Van Tonder also addresses the practical challenges of adopting the Code-Only paradigm, including the need for custom infrastructure and the limitations of existing tools. He notes that while platforms like Anthropic’s MCP (Model-Controller Protocol) or Cloudflare’s Code Mode provide some support for code-centric agents, they are not inherently designed for the extreme simplicity of a single-tool system. This has led to workarounds, such as using PreHook plugins to enforce code-only behavior or adapting existing agents through custom modifications.
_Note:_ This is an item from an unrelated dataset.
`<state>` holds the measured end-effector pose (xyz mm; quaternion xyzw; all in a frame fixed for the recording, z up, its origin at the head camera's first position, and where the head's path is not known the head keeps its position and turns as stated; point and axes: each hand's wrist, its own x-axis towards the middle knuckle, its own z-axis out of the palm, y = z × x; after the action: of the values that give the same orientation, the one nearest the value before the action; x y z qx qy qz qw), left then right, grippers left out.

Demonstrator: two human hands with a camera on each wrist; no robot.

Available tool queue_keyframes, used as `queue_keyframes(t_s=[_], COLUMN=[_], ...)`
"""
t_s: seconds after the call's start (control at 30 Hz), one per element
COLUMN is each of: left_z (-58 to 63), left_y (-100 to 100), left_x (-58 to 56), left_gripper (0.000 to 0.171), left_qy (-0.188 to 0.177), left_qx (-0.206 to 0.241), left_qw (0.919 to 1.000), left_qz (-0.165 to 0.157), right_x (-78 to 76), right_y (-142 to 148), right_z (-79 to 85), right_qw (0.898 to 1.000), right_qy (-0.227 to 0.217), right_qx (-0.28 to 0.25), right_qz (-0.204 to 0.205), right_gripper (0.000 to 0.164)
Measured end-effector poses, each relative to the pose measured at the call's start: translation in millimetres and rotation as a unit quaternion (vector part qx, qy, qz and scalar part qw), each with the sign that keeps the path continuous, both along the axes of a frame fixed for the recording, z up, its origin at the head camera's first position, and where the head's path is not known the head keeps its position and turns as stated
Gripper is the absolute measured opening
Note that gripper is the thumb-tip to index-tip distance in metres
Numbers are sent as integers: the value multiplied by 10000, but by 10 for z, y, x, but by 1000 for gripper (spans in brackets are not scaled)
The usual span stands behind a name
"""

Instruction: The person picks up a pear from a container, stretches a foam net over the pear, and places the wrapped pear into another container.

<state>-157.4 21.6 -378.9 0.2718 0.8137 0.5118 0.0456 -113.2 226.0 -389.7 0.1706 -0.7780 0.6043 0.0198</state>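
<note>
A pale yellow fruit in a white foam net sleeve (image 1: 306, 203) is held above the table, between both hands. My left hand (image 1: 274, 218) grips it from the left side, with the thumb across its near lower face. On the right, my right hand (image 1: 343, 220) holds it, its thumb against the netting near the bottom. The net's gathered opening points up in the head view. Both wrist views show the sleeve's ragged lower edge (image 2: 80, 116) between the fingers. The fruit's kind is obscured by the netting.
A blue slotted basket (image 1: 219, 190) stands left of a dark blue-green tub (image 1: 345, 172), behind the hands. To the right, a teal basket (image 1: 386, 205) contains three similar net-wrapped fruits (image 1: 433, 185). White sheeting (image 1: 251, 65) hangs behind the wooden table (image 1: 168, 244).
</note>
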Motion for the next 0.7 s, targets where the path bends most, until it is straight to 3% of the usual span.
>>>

The author acknowledges that building a Code-Only Agent from scratch may be the most straightforward approach, though it requires careful consideration of factors like runtime selection, output management, and error handling. He also highlights the importance of further research into heterogeneous runtimes, where different languages or execution environments could be integrated into a unified Code-Only framework.

Finally, the article reflects on the philosophical underpinnings of the Code-Only Agent, framing it as a reaction to the growing complexity of agent ecosystems. Van Tonder critiques the “right way” mentality that often drives the development of tools and skills, arguing that it can stifle innovation by prioritizing established patterns over novel solutions. By stripping away extraneous components and focusing on code execution, the Code-Only Agent embodies a more minimalist and principled approach to agent design. This perspective is echoed in the author’s appreciation for quines—programs that generate their own source code—as a metaphor for the self-referential nature of the Code-Only paradigm. Ultimately, Van Tonder sees the Code-Only Agent not as a replacement for traditional methods but as a complementary approach that challenges developers to rethink how agents interact with the world. As he concludes, the future of agent systems may lie in a synthesis of Code-Only execution with other paradigms, creating a flexible and powerful framework for tackling computational tasks.